Problem statement: Print only the lines from the top of the data through the line with "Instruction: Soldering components", both included, skipping every picture.

Dataset excerpts
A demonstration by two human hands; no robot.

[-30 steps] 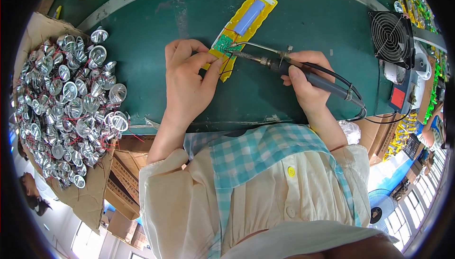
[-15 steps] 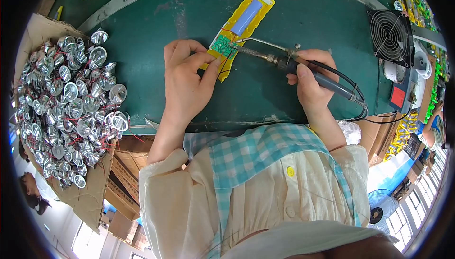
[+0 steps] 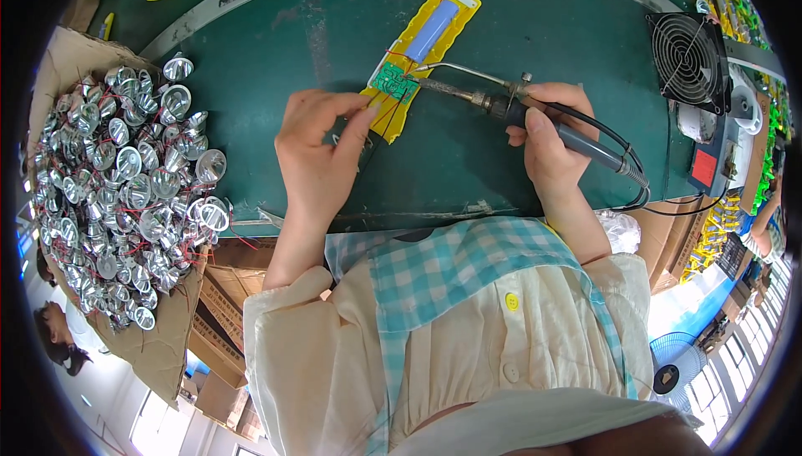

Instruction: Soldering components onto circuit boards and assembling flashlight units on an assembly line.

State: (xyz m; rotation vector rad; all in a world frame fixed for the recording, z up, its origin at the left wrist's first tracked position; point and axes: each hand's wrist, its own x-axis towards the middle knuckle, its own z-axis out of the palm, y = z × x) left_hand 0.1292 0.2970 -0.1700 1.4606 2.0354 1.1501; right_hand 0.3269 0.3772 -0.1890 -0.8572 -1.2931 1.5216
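Note:
A yellow plastic casing (image 3: 455, 1) lies slanted on the bench, holding a blue cylindrical battery (image 3: 433, 32) and a small green circuit board (image 3: 393, 82). Thin red and dark wires run by the board. My left hand (image 3: 319, 143) is closed in a pinch at the board's lower left corner, on what looks like a thin wire; the fingertips partly hide it. In my right hand (image 3: 555, 143) is a soldering iron (image 3: 585, 145) with a thin metal feed tube (image 3: 468, 70) alongside. Its tip meets the board's upper right part.
A cardboard box (image 3: 171, 331) heaped with shiny reflector cups (image 3: 129, 164) on red wires stands at the left. On the right are a black fan (image 3: 689, 63) and a device with a red label (image 3: 703, 169). The iron's black cable (image 3: 639, 180) loops beside my right wrist.
My left hand has drawn back slightly left, off the casing's edge. The casing has shifted a little left. The soldering iron stays nearly in place at the board.

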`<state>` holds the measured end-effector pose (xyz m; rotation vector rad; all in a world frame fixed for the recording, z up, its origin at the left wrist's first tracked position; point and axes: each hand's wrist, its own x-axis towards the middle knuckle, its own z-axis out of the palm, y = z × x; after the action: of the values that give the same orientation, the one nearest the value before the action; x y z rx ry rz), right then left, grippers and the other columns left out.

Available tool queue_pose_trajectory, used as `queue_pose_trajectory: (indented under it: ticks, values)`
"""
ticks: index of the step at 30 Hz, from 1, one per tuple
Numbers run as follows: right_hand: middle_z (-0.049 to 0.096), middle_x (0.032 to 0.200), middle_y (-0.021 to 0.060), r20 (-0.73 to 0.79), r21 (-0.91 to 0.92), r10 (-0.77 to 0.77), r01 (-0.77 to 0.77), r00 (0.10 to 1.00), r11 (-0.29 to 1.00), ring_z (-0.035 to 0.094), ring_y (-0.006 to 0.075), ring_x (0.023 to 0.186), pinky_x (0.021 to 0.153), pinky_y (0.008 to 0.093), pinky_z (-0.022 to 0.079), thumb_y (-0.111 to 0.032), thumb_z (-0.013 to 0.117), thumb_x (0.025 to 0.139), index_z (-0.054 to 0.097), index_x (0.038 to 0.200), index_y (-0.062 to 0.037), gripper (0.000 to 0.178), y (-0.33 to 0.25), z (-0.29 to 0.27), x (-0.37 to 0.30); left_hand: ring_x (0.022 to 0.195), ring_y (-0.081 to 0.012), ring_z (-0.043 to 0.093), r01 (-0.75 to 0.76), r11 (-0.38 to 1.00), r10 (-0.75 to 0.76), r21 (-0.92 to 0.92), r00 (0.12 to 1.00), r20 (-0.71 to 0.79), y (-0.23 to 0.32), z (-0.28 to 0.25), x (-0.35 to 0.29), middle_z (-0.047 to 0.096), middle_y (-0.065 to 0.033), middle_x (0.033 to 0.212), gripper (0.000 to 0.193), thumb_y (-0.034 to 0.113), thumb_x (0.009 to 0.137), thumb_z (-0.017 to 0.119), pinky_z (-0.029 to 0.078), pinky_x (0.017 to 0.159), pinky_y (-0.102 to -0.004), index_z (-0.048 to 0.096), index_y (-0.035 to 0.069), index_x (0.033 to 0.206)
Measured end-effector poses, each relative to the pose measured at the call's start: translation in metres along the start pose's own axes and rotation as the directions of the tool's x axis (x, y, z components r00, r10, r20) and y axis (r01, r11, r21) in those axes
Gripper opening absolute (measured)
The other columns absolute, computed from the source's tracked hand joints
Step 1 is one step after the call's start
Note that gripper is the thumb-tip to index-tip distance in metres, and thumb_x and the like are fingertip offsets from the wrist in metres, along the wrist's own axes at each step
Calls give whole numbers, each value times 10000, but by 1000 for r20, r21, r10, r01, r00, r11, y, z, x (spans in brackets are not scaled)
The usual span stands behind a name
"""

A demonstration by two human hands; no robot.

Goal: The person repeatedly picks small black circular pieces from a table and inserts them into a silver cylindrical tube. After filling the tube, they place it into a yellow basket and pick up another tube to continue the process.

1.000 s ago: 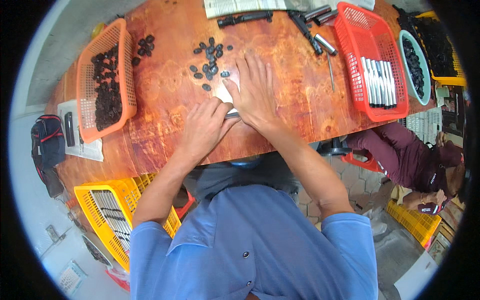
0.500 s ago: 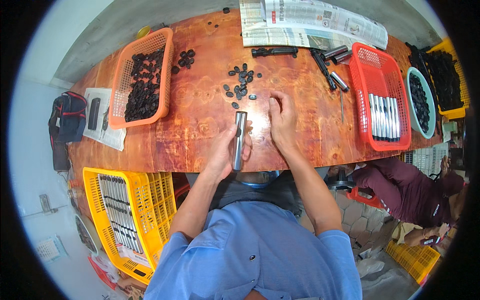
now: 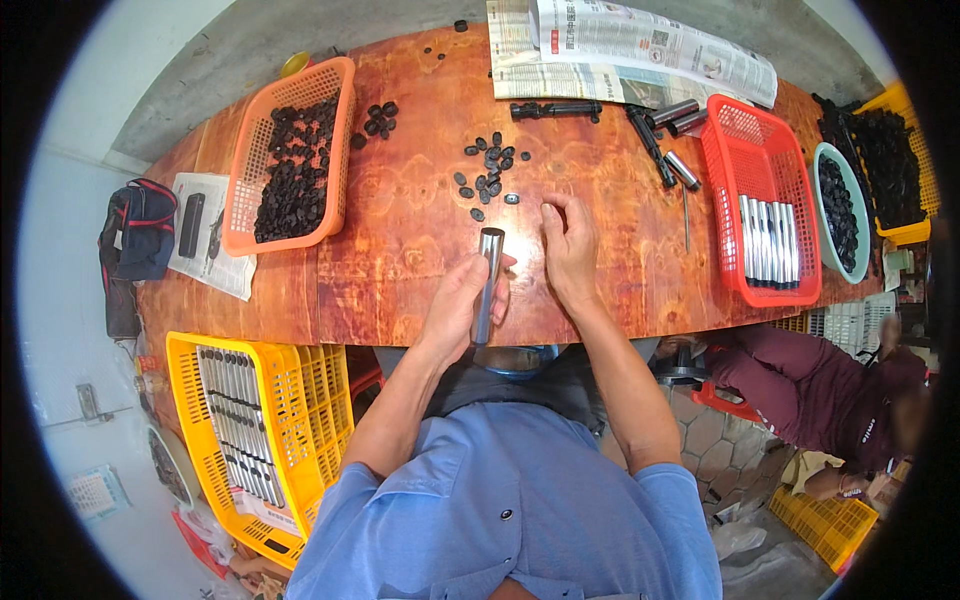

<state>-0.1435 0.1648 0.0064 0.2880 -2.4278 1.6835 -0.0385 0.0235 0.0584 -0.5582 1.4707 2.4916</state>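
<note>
My left hand (image 3: 462, 300) is wrapped around a shiny metal tube (image 3: 491, 262), held nearly upright above the table's near edge. The thumb lies along the tube's left side, and fingertips show on its right. To the right of the tube, apart from it, is my right hand (image 3: 572, 250). Its fingers are loosely bent, the thumb stands apart from the forefinger, and nothing shows between them. Just beyond the hands lies a loose group of small black oval pieces (image 3: 488, 187). One piece with a pale face (image 3: 511, 198) lies nearest my right hand.
An orange basket (image 3: 340, 180) of black pieces stands left; a red basket (image 3: 716, 190) holding metal tubes stands right, beside a pale green bowl (image 3: 822, 165). Newspapers (image 3: 650, 55) lie at the back. A yellow crate (image 3: 325, 400) of tubes is lower left. Another person (image 3: 800, 375) sits lower right.
The metal tube in my left hand has turned and tilted, and the dark spot on its side no longer shows. My right hand has hardly moved. The view has shifted slightly.
</note>
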Motion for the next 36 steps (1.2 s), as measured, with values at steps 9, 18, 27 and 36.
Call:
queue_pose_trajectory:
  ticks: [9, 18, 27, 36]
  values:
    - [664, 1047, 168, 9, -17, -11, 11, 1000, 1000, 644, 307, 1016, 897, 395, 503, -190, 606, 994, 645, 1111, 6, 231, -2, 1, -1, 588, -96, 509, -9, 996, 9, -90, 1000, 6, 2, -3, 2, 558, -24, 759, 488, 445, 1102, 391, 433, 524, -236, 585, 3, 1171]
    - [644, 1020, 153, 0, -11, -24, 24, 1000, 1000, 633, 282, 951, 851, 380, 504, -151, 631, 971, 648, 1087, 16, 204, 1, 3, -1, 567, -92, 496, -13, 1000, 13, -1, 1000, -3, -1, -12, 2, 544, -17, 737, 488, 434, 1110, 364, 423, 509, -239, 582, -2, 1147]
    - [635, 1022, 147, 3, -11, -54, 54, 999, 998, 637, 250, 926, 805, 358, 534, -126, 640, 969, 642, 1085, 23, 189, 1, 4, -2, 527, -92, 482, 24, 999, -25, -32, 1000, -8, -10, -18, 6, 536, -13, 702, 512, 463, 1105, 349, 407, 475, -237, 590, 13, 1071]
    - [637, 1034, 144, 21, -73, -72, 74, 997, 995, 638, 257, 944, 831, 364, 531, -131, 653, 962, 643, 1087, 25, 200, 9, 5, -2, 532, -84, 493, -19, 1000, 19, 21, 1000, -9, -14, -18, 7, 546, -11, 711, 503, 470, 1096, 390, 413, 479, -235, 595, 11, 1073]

Exercise solution:
A demonstration by two human hands; no robot.

[-30 steps] 
[-15 steps] 
[+0 steps] 

Instruction: Soldering components onto circuit boards and assembling flashlight units on an assembly line.

That is the entire output.